# BRIEF
Without including any pictures, return the records below exactly as written.

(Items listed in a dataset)
────────────────

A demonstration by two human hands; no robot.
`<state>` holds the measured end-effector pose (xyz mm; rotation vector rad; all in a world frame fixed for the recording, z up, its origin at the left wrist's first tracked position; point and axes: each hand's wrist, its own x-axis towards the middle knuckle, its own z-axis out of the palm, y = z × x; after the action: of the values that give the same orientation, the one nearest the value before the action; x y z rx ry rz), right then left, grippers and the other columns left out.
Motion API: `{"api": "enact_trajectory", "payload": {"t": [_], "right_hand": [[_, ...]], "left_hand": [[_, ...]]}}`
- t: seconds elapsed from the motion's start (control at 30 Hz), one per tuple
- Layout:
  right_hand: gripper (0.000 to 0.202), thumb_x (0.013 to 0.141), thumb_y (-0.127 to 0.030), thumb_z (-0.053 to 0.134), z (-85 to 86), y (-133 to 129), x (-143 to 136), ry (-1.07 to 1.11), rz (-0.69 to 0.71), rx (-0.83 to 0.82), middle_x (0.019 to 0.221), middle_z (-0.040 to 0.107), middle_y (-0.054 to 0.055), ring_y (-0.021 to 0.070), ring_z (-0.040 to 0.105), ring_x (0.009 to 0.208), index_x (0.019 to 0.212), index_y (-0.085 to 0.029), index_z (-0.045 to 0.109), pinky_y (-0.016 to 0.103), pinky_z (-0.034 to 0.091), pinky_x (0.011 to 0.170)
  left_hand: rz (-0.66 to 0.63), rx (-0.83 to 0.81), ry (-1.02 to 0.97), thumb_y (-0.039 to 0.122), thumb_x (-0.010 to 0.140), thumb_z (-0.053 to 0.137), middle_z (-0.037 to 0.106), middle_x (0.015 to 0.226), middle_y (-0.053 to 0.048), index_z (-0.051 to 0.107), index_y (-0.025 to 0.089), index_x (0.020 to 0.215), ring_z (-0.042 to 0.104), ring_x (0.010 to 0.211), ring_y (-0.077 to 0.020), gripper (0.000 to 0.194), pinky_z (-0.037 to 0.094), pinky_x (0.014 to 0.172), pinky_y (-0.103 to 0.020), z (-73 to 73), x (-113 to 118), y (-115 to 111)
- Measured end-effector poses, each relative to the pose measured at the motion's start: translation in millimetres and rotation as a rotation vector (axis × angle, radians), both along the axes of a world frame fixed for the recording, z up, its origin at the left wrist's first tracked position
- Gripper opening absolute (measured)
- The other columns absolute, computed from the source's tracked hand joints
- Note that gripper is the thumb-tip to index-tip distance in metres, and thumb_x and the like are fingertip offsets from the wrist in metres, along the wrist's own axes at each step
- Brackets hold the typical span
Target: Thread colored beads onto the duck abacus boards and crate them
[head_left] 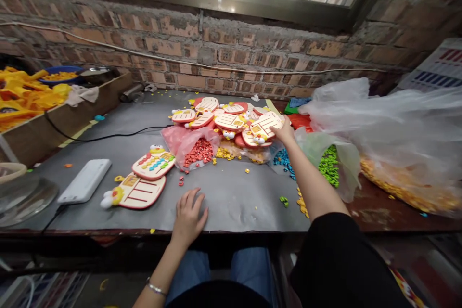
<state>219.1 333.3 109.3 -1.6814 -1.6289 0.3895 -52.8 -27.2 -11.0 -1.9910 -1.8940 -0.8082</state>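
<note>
My right hand (285,131) reaches to the right side of a pile and grips the end of a cream, red-edged toy board (265,124) with slots and a yellow bird-like head; its fingers are partly hidden. More such boards (230,122) lie heaped beneath and beside it. My left hand (188,214) rests on the grey mat (231,192) near the table's front edge, fingers apart, holding nothing. To its left, a board with coloured beads (154,165) overlaps a board with bare slots (142,192).
Bags of small red pieces (198,151), blue pieces (283,159) and green pieces (329,166) stand along the pile's front and right. Far right sits a large clear bag of yellow pieces (404,183). A white power bank (84,180) and a wooden box (72,110) are left.
</note>
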Motion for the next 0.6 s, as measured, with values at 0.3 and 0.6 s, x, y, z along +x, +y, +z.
{"api": "enact_trajectory", "payload": {"t": [0.3, 0.6], "right_hand": [[0.045, 0.072, -0.047, 0.068, 4.5, -98.8, -2.9, 0.413, 0.543, 0.161, 0.09, 0.064, 0.003, 0.0179, 0.061, 0.078, 0.107, -0.021, 0.057, 0.029, 0.052, 0.069], [0.02, 0.075, -0.013, 0.065, -4.1, -169.4, -133.5, -0.365, 1.703, -0.45, 0.082, 0.069, 0.0, 0.0138, 0.06, 0.072, 0.093, -0.019, 0.072, 0.025, 0.048, 0.073]], "left_hand": [[-0.018, 0.009, -0.091, 0.023, 0.087, 0.052, 0.058, 0.126, -0.016, 0.059, 0.014, 0.115, 0.05, 0.115, -0.0295, 0.03, 0.041, 0.095, -0.045, 5.4, 3.4, -3.0], [-0.037, -0.027, -0.154, 0.023, 0.088, 0.05, 0.06, 0.121, -0.015, 0.058, 0.015, 0.117, 0.052, 0.111, -0.0282, 0.031, 0.04, 0.093, -0.044, 7.7, 3.2, -3.8]]}}
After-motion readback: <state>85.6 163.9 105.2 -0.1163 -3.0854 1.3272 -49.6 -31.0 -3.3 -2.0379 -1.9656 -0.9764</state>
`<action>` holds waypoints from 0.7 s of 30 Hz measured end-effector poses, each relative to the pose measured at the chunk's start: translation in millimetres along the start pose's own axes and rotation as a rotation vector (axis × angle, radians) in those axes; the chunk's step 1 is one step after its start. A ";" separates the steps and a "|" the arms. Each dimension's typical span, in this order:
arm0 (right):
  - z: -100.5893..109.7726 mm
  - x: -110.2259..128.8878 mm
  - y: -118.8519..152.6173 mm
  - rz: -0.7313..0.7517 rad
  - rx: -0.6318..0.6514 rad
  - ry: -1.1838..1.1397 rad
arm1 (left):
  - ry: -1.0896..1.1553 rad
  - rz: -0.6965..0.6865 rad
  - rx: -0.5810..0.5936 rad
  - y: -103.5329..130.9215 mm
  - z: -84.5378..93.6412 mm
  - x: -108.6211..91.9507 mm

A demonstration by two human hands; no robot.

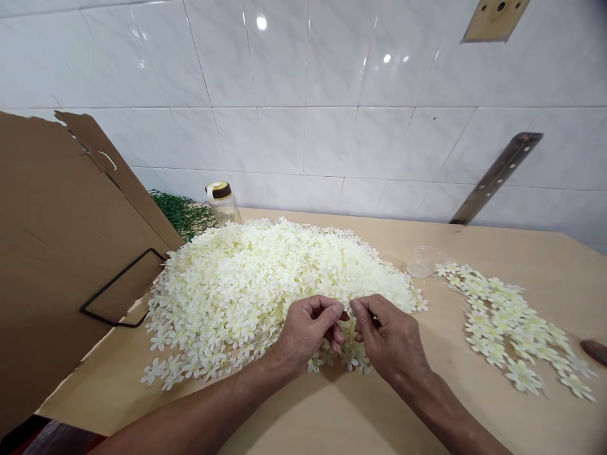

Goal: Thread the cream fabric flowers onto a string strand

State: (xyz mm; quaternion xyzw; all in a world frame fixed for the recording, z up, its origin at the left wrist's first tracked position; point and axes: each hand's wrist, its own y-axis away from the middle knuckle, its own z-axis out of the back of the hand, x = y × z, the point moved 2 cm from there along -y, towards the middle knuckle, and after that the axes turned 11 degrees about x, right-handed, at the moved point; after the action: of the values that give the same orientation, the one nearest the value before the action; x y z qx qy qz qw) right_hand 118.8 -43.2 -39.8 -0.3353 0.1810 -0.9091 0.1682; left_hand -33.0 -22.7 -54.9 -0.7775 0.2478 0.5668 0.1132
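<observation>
A big heap of pale cream artificial flowers (265, 272) covers the middle of the table. In front of the heap, my left hand (313, 325) is closed with thumb and forefinger pinched together. Close beside it, my right hand (386, 332) makes a matching pinch, its fingertips almost meeting the left ones. Whatever the two pinches hold, if anything, is too small to make out against the pale petals. Several loose blossoms show beneath and between the hands. Farther right lies a flat spread of similar flowers (502, 316), apart from both hands.
An upright cardboard sheet (61, 240) borders the left, with a black wire frame (114, 287) against it. Behind stand a clear bottle (224, 205) and green artificial foliage (183, 212). Clear plastic dishes (424, 260) sit right of the heap. A metal bracket (496, 180) leans by the tiled wall.
</observation>
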 end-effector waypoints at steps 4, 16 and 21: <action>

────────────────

# EXERCISE RESPONSE
A demonstration by two human hands; no robot.
`<state>` holds the measured end-effector pose (xyz mm; rotation vector rad; all in a world frame fixed for the recording, z up, its origin at the left wrist's first tracked position; point and axes: each hand's wrist, its own x-axis towards the middle knuckle, its own z-axis out of the palm, y = z × x; after the action: of the values that give the same orientation, the one nearest the value before the action; x y z rx ry rz), right then left, grippers and the other columns left out.
Motion API: `{"api": "enact_trajectory", "payload": {"t": [_], "right_hand": [[_, ...]], "left_hand": [[_, ...]]}}`
- t: seconds elapsed from the motion's start (control at 30 Hz), one per tuple
- Layout:
  right_hand: gripper (0.000 to 0.202), thumb_x (0.013 to 0.141), thumb_y (-0.127 to 0.030), thumb_z (-0.053 to 0.134), z (-85 to 86), y (-133 to 129), x (-143 to 136), ry (-1.07 to 1.11), rz (-0.69 to 0.71), rx (-0.83 to 0.82), middle_x (0.019 to 0.221), middle_z (-0.040 to 0.107), middle_y (-0.054 to 0.055), ring_y (-0.021 to 0.070), ring_z (-0.040 to 0.105), ring_x (0.009 to 0.208), index_x (0.019 to 0.212), index_y (-0.085 to 0.029), index_z (-0.045 to 0.109), pinky_y (-0.016 to 0.103), pinky_z (-0.034 to 0.091), pinky_x (0.011 to 0.170)
  left_hand: rz (-0.66 to 0.63), rx (-0.83 to 0.81), ry (-1.02 to 0.97), thumb_y (-0.039 to 0.122), thumb_x (-0.010 to 0.140), thumb_z (-0.053 to 0.137), middle_z (-0.037 to 0.106), middle_x (0.015 to 0.226), middle_y (-0.053 to 0.048), index_z (-0.051 to 0.107), index_y (-0.025 to 0.089), index_x (0.020 to 0.215), ring_z (-0.042 to 0.104), ring_x (0.010 to 0.211), ring_y (-0.077 to 0.020), gripper (0.000 to 0.194), pinky_z (-0.037 to 0.094), pinky_x (0.014 to 0.172), pinky_y (-0.103 to 0.020), z (-73 to 73), x (-113 to 118), y (-115 to 111)
- Measured end-effector poses, each relative to the pose measured at the motion's start: translation in millimetres and rotation as a rotation vector (axis × angle, radians), both along the axes of a world frame fixed for the recording, z up, its origin at the left wrist's first tracked position
- Gripper opening absolute (measured)
- The other columns absolute, computed from the source's tracked hand joints
- Note that gripper is the thumb-tip to index-tip distance in metres, and thumb_x and the like are fingertip offsets from the wrist in metres, along the wrist's own axes at each step
- Brackets hold the typical span
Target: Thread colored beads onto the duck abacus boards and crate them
[head_left] 
<state>219.1 333.3 109.3 -1.6814 -1.6289 0.3895 -52.8 -27.2 -11.0 -1.9910 -1.8940 -0.8082</state>
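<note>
My right hand (285,131) reaches to the right side of a pile and grips the end of a cream, red-edged toy board (265,124) with slots and a yellow bird-like head; its fingers are partly hidden. More such boards (230,122) lie heaped beneath and beside it. My left hand (188,214) rests on the grey mat (231,192) near the table's front edge, fingers apart, holding nothing. To its left, a board with coloured beads (154,165) overlaps a board with bare slots (142,192).
Bags of small red pieces (198,151), blue pieces (283,159) and green pieces (329,166) stand along the pile's front and right. Far right sits a large clear bag of yellow pieces (404,183). A white power bank (84,180) and a wooden box (72,110) are left.
</note>
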Motion for the next 0.6 s, as measured, with values at 0.3 and 0.6 s, x, y, z along +x, +y, +z.
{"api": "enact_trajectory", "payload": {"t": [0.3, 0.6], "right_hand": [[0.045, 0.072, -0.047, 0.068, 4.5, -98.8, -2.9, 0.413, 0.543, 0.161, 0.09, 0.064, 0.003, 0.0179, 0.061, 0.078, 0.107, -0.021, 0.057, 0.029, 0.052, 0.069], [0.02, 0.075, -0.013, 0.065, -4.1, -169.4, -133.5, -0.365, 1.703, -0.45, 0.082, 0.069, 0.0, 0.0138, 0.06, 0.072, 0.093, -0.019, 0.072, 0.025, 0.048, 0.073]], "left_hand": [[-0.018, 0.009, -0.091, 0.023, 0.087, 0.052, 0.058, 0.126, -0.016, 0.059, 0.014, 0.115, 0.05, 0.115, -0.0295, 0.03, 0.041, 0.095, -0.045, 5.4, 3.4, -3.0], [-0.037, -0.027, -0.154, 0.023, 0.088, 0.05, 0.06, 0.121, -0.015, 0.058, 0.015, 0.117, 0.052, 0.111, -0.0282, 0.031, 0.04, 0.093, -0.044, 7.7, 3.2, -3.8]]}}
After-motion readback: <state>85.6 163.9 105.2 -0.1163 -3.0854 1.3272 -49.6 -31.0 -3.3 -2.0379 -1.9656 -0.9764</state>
`<action>` holds waypoints from 0.7 s of 30 Hz measured end-effector poses, each relative to the pose measured at the chunk's start: translation in millimetres along the start pose's own axes and rotation as a rotation vector (axis × angle, radians) in those axes; the chunk's step 1 is one step after its start. A ";" separates the steps and a "|" the arms. Each dimension's typical span, in this order:
arm0 (right):
  - z: -100.5893..109.7726 mm
  - x: -110.2259..128.8878 mm
  - y: -118.8519..152.6173 mm
  - rz: -0.7313..0.7517 rad
  - rx: -0.6318..0.6514 rad
  - ry: -1.1838..1.1397 rad
arm1 (left):
  - ry: -1.0896..1.1553 rad
  - rz: -0.6965..0.6865 rad
  - rx: -0.5810..0.5936 rad
  - y: -103.5329..130.9215 mm
  - z: -84.5378..93.6412 mm
  - x: -108.6211..91.9507 mm

A demonstration by two human hands; no robot.


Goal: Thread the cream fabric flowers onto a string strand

State: (xyz mm; quaternion xyzw; all in a world frame fixed for the recording, z up, its origin at the left wrist's first tracked position; point and axes: each hand's wrist, its own y-axis away from the middle knuckle, its own z-axis out of the back of the hand, x = y × z, the point moved 2 cm from there along -y, towards the middle knuckle, and after that the axes turned 11 degrees about x, right-handed, at the moved point; after the action: of the values that give the same orientation, the one nearest the value before the action; x y z qx qy qz qw) right_hand 118.8 -43.2 -39.8 -0.3353 0.1810 -0.9091 0.1682; left_hand -33.0 -22.7 -54.9 -0.7775 0.2478 0.5668 0.1132
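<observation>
A big heap of pale cream artificial flowers (265, 272) covers the middle of the table. In front of the heap, my left hand (313, 325) is closed with thumb and forefinger pinched together. Close beside it, my right hand (386, 332) makes a matching pinch, its fingertips almost meeting the left ones. Whatever the two pinches hold, if anything, is too small to make out against the pale petals. Several loose blossoms show beneath and between the hands. Farther right lies a flat spread of similar flowers (502, 316), apart from both hands.
An upright cardboard sheet (61, 240) borders the left, with a black wire frame (114, 287) against it. Behind stand a clear bottle (224, 205) and green artificial foliage (183, 212). Clear plastic dishes (424, 260) sit right of the heap. A metal bracket (496, 180) leans by the tiled wall.
</observation>
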 end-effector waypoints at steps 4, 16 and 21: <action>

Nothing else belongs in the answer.